_Work task_
What you should repeat is the run of lines from the top of the listing below through the line with "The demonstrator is", exactly, with no pictures.

_Data section_

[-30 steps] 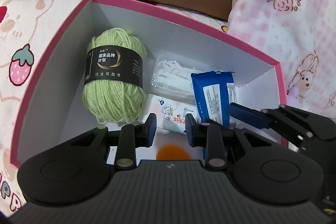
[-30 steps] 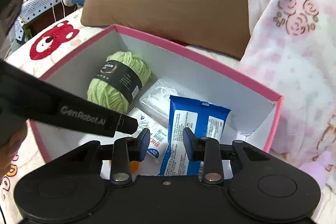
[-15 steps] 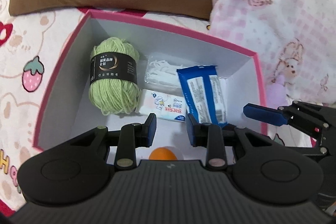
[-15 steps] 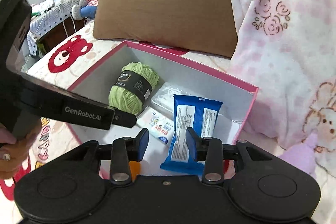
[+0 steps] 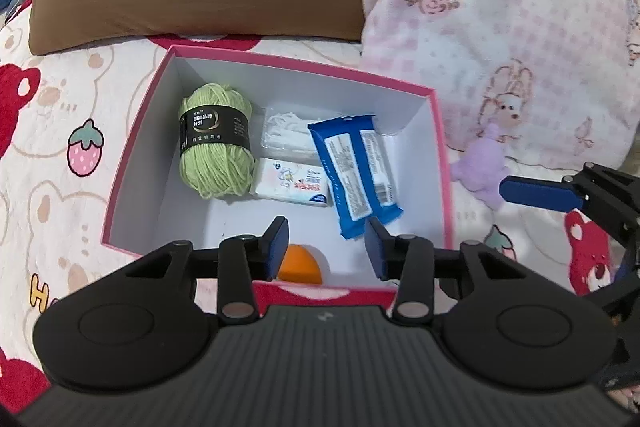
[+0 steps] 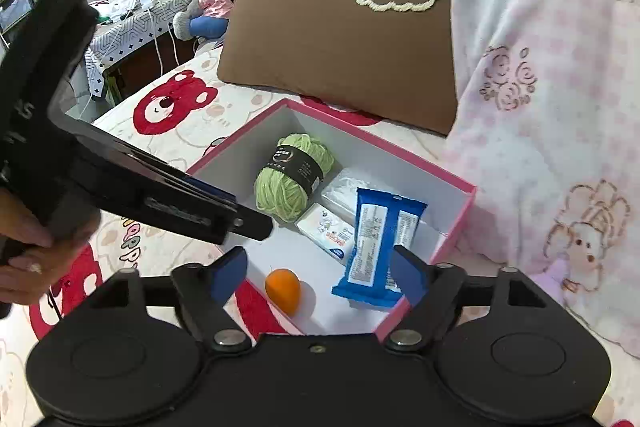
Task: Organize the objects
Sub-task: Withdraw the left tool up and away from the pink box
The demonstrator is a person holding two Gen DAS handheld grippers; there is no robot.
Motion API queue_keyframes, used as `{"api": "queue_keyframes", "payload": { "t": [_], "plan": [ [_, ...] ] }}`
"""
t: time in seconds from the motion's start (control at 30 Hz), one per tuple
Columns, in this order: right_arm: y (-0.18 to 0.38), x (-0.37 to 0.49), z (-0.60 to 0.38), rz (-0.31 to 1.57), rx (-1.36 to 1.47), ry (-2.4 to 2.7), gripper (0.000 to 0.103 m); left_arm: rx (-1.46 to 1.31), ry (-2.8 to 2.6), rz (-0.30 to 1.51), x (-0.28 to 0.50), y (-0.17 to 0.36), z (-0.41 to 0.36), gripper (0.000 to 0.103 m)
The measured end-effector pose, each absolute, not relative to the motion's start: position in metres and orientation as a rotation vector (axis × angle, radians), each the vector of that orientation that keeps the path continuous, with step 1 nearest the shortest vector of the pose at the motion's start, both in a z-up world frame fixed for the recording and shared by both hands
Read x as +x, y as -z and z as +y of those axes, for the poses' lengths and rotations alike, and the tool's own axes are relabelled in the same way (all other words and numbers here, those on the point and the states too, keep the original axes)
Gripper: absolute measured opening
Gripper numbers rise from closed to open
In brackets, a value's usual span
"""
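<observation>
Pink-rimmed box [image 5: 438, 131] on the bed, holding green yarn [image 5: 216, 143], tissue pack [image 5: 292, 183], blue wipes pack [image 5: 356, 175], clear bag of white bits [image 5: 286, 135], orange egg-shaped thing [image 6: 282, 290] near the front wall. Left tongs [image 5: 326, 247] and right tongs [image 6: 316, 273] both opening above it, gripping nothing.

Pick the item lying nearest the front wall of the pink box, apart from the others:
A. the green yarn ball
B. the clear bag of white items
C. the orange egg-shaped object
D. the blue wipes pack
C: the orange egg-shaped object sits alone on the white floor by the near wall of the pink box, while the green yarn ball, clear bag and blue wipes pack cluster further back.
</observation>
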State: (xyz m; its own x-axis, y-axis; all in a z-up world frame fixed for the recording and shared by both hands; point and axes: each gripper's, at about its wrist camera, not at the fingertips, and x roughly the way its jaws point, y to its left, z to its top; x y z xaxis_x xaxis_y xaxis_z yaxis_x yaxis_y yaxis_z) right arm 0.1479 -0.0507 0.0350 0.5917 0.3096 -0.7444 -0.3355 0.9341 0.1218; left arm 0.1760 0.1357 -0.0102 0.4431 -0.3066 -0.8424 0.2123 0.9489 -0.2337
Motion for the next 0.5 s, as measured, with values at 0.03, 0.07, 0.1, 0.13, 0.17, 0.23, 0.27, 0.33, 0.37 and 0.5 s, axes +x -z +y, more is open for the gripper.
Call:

_Reply to the task_
[-30 steps] 
[-30 steps] 
[-15 steps] 
[-15 steps] 
[+0 steps] 
[+0 steps] 
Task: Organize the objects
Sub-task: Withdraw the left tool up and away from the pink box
The demonstrator is a person holding two Gen DAS handheld grippers; there is no robot.

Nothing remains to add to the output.